What is feature selection?

This article describes what a feature and feature set is in machine learning, and how to create it in the AI & Analytics Engine.

What is a feature?

In machine learning, a feature is a characteristic or measurable property of the data. Features are used as input for a model to make predictions or find clusters.

🎓 To learn more about the other machine-learning problems, read what machine learning problems does the Engine tackle

For example, in a dataset for house price prediction, features could include the number of bedrooms, the suburb where the house is located, the size and the year when it was built. In the Engine, each feature is associated with a type that indicates the “meaning” of the feature and also determines how it can be pre-processed before model training.

🎓 The Engine supports three feature types: Numeric, Categorical and Text. To learn more about feature types, read what is feature type.

To learn how features are pre-processed in the Engine, read how are features pre-processed for machine learning algorithms

Why is feature selection important?

Feature selection is an important step in building machine-learning models, especially when the datasets have a large number of dimensions. It involves the process of selecting only the relevant and informative features to predict a target or identify similar items from the ML-ready dataset. It helps reduce the noise contained in the original data, leading to more effective and efficient models.

How can you select features in the Engine?

The Engine supports two ways of feature selection:

Automatically choosing the best features with a specified total estimated importance threshold
Manually choosing from the features available in the dataset

what is feature selection Options for feature selection

Option 1 is normally used when the number of features is large and the domain knowledge is insufficient or under an exploratory phase; Option 2 fits the situations where the domain knowledge is strong, the number of features is not large, or the explainability of each feature used in model training is crucial. Both options are supported by the feature importance estimation. In both options, you can specify one or more columns to be entirely excluded while the Engine analyzes your dataset to determine the most important columns. This is useful in two scenarios:

Target leakage: In this scenario, you have a proxy of the target column that you will actually not be having in a real deployment. You may have created such columns to explore and analyze your training dataset.

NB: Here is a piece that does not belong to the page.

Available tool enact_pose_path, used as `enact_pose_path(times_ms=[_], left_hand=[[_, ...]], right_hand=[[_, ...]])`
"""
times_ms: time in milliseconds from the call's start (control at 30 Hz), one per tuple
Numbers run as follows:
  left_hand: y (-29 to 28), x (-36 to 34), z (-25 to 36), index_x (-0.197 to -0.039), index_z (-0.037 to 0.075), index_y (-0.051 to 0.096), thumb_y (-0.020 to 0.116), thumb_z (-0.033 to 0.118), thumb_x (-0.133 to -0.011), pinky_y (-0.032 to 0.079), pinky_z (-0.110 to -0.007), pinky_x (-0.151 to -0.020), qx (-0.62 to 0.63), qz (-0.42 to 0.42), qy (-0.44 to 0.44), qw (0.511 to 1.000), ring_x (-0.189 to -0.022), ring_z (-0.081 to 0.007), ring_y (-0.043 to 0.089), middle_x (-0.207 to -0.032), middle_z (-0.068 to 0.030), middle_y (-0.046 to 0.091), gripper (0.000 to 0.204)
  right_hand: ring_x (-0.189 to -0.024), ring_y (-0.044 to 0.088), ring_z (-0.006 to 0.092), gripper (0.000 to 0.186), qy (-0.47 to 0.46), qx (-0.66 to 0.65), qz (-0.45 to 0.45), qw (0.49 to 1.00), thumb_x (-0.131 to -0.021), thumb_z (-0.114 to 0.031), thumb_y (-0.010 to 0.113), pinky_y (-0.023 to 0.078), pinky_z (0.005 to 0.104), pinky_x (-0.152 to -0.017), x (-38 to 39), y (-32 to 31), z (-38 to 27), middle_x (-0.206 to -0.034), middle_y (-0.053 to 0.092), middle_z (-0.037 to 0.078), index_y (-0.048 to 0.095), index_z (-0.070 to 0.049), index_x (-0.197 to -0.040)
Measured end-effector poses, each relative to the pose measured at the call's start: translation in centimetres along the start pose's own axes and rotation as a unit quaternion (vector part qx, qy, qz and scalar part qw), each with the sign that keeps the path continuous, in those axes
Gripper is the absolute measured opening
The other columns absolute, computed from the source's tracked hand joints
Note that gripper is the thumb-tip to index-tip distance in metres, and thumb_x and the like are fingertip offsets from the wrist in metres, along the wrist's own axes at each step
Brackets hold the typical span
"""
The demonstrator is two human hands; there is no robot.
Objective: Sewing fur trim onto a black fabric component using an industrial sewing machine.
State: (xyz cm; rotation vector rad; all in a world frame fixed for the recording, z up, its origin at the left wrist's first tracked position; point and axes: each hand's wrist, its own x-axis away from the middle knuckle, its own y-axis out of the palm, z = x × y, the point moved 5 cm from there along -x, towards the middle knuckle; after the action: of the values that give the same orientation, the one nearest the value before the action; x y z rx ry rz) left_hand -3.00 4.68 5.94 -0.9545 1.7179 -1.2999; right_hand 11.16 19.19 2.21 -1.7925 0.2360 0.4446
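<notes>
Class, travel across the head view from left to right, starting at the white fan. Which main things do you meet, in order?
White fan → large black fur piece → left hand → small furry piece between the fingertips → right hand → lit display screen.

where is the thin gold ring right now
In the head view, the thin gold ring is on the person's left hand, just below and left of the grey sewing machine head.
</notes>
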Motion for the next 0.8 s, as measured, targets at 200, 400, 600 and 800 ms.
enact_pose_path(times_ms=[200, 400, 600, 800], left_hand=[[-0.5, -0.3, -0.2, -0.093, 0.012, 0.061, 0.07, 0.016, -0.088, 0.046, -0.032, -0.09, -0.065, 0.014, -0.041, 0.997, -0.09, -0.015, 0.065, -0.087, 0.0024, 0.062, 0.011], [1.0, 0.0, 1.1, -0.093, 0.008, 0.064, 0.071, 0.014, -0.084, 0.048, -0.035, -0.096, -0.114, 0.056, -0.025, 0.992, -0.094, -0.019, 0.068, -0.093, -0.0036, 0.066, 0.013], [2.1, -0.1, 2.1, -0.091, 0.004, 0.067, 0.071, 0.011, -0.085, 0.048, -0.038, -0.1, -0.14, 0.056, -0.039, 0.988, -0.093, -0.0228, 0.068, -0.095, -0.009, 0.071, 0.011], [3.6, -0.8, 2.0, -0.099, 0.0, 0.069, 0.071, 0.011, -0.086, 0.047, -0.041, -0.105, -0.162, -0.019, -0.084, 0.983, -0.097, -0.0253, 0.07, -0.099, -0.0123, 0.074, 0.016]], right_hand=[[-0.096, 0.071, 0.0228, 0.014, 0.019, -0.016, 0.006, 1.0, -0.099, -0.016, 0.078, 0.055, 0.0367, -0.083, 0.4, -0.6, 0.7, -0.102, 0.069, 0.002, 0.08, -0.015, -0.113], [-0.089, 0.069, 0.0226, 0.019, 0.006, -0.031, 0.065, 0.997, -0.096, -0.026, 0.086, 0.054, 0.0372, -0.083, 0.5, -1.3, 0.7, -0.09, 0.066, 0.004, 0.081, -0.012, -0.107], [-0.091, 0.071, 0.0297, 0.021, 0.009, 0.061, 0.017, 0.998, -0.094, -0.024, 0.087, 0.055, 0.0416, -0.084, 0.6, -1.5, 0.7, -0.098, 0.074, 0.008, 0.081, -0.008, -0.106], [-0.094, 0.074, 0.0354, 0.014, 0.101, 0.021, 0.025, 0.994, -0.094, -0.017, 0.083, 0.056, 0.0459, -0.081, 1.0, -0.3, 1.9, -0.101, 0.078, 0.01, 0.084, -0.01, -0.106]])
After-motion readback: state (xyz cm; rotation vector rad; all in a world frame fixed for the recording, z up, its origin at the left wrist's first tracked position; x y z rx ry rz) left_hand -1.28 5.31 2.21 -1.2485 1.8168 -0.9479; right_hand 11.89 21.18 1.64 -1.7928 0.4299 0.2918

For instance, in a model predicting rainfall, a column Total Rainfall Next Day might be a proxy for your target, but it should be removed as it will not be available in real deployment.
Irrelevant columns: You may have irrelevant columns such as customer ID, product description, URLs, etc. that are irrelevant to your prediction problem. Including such columns can slow down the feature selection process as such irrelevant columns can be computationally expensive to analyze.

💡 The Engine uses Generative AI to smartly detect and suggest columns to be excluded from consideration as candidate features.

Excluding such columns provides a way for you to ensure that only relevant features are considered.

🎓 For more information on estimated feature importance scores, read what are estimated feature importance scores in feature selection.

What is a feature set?

The result of feature selection is a feature set, which is a subset of features deemed most relevant for the machine-learning task. A well-selected feature set simplifies the model, reduces the time in computation and improves model performance. In the Engine, a feature set can be re-used to train different models, which makes it consistent in comparing algorithms. Re-using feature sets also reduces additional computation and human effort especially when feature selection is at the experimental stage.